The author uses a chronological approach by decade and seamlessly ties each of the stories together as if he is a writing a brilliant work of fiction with an overriding narrative leading to a beautiful quilt made of many different tapestries.
He starts the story within WW II and the necessity for an artillery gun to anticipate the movement of manned airplanes and takes the listener through many other excursions such as L. Ron Hubbard and Dianetics (and Scientology), Ashbey's Homeostasis contraption (a complicated machine that was said to be alive because of it's innate ability to reach complex state of equilibrium after systematic perturbations, a fascinating story and well told), LSD and Timothy Leary, Psycho Cybernetics (a book in almost everyone's house for all of the 1970s), The Whole Earth Catalog, "The Monkey's Paw Story" (you can watch a version on Youtube) and the "Sorcerer's Apprentice" and how they relate to our cybernetic advancements, PGP (Pretty Good Privacy, the default standard for encryption), and many other fascinating stories all seamlessly woven together.
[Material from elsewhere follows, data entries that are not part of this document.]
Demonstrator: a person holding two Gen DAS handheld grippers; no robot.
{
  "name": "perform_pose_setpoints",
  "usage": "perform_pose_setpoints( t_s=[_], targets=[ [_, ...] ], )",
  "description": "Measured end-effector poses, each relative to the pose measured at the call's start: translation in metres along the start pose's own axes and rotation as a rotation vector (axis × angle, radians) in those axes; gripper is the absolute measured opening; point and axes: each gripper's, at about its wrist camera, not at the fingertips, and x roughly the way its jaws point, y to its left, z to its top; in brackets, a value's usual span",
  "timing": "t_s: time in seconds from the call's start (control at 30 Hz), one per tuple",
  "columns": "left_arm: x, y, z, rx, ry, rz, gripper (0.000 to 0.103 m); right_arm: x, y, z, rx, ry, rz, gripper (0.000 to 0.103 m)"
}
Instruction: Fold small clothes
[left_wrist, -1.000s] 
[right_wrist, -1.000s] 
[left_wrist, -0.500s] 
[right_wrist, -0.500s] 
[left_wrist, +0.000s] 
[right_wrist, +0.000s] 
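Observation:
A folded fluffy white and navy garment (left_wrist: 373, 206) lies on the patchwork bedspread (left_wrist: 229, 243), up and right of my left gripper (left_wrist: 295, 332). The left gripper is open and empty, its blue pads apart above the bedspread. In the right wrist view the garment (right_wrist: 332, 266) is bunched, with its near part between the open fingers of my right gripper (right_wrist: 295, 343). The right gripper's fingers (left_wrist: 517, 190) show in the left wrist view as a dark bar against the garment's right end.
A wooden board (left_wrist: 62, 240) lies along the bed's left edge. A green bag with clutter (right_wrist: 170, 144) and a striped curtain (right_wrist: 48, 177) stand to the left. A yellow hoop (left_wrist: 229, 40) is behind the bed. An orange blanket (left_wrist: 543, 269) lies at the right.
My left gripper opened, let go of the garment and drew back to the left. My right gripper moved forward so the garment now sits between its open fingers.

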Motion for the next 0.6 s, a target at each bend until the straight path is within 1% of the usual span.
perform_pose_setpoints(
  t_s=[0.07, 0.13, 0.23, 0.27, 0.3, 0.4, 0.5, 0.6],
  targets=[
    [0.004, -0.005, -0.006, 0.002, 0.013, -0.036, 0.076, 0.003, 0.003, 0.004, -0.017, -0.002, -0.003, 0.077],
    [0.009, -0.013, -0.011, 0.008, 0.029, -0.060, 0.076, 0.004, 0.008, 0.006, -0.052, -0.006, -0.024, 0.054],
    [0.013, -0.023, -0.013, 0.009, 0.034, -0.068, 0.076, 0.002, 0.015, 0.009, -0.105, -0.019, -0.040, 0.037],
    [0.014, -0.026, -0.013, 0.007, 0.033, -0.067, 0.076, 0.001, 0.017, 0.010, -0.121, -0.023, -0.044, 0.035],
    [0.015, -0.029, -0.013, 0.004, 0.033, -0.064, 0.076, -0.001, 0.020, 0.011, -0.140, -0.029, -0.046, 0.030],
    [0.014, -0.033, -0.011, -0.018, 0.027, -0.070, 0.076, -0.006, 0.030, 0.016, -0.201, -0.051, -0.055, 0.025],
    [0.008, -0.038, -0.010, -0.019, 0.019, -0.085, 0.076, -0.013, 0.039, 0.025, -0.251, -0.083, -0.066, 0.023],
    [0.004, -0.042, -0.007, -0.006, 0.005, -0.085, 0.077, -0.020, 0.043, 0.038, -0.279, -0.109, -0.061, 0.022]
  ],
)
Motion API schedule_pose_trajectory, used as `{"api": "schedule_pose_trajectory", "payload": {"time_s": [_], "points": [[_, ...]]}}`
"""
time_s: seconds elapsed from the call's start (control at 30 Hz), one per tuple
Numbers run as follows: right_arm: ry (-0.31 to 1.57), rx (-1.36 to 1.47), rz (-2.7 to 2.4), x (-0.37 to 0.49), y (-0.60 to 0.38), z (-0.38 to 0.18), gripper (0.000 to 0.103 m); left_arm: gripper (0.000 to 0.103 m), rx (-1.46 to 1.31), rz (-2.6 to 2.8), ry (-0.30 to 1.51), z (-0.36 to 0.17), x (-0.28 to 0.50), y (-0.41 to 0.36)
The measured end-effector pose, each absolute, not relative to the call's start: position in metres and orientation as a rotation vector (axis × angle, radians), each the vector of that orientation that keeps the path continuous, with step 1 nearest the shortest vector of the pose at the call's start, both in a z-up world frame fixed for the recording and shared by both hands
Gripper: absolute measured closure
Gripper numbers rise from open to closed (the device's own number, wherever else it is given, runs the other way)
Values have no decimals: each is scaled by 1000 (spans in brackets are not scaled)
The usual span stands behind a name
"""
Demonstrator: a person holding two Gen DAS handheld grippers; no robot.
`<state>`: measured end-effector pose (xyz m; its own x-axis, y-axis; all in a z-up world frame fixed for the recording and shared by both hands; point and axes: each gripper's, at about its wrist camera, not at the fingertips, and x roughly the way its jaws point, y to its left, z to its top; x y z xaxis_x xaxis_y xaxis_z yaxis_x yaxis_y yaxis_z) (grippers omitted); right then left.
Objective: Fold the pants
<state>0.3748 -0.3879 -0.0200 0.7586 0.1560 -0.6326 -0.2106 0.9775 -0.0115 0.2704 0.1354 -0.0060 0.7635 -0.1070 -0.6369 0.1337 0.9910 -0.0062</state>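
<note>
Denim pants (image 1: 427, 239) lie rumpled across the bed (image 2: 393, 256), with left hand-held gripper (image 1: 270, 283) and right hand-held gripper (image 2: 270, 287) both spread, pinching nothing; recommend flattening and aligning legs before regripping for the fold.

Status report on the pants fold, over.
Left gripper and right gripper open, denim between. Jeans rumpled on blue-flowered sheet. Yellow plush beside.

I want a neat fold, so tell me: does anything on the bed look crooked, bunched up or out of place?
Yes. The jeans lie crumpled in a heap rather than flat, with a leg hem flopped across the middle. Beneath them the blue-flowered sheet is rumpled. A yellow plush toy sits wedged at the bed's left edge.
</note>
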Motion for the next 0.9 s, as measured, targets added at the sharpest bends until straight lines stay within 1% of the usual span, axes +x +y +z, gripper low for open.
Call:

The author does an amazing job of weaving the stories as a coherent whole and also does a summary chapter explaining how all the pieces fit together. Not to spoil it for the listener, but his theme is along the lines that humans first use tools (such as a peg leg on a pirate or a club in the hands of the baseball player) and slowly makes the tools interact more "magically" with the human, then the next step is the machine itself became the tool, and then the "network is the computer" (not his words, but a slogan from the 90s for Sun Microsystem that seems appropriate) and finally the community itself becomes completely connected and tends towards an organic system as a whole.
Overall, a fine book and deserves to have a larger audience than what it seems to be achieving, and is more satisfying than most of the recent pop science books I've been reading lately.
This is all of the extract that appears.